Convincing evidence is required for prosecutors to obtain convictions. Allegations must be substantiated. DNA evidence can provide proof the state needs to link a Milwaukee defendant to a sex crime or show a person is wrongfully accused.
Human cells hold identifying information carried by deoxyribonucleic acid or DNA. Like fingerprints, each person’s characteristics mapped out in DNA are unique. Police investigators can trace the “owner” of DNA by conducting tests on cell-containing evidence left behind after a sexual assault.

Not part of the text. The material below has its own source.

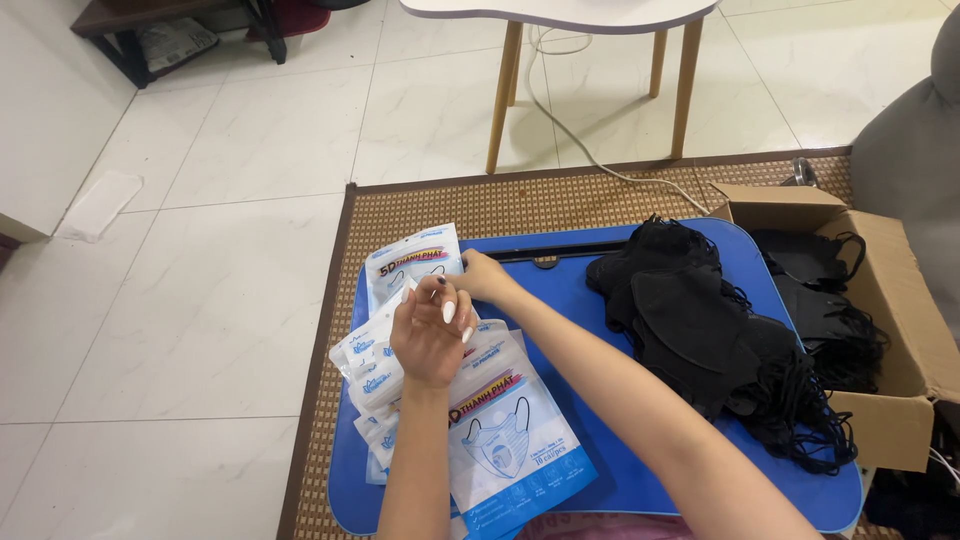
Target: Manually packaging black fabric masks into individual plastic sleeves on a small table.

Genetic codes are revealed in traces of skin tissues and body fluids like blood, semen, and saliva which can be gathered at a crime scene or from a sexual assault victim. Investigators can tie DNA evidence directly to a defendant or, when a sexual offender is unknown, compare test results with existing DNA profiles housed in a federal database known as the Combined DNA Index System or CODIS.
Sex crimes often have few if any witnesses. DNA can supply additional proof in cases where the only other evidence available may be the accounts of the alleged victim and defendant. In the same way DNA can place a defendant at a crime scene a lack of evidence can absolve a person of any wrongdoing.
People other than the defendant sometimes are required to undergo DNA tests – investigating officers, witnesses and a purported victim’s consensual sex partners included — to eliminate the possibility someone else was involved in a crime. DNA collected during an investigation is added to the CODIS database, whether or not test subjects are charged with or convicted of a sexual offense.
Criminal defense attorneys advise DNA can place a defendant at a crime scene, but it cannot pass on details about events that happened there. The genetic information is only a marker. Prosecutors must make the connection between DNA evidence, even identifying information found in semen, and a sexual assault.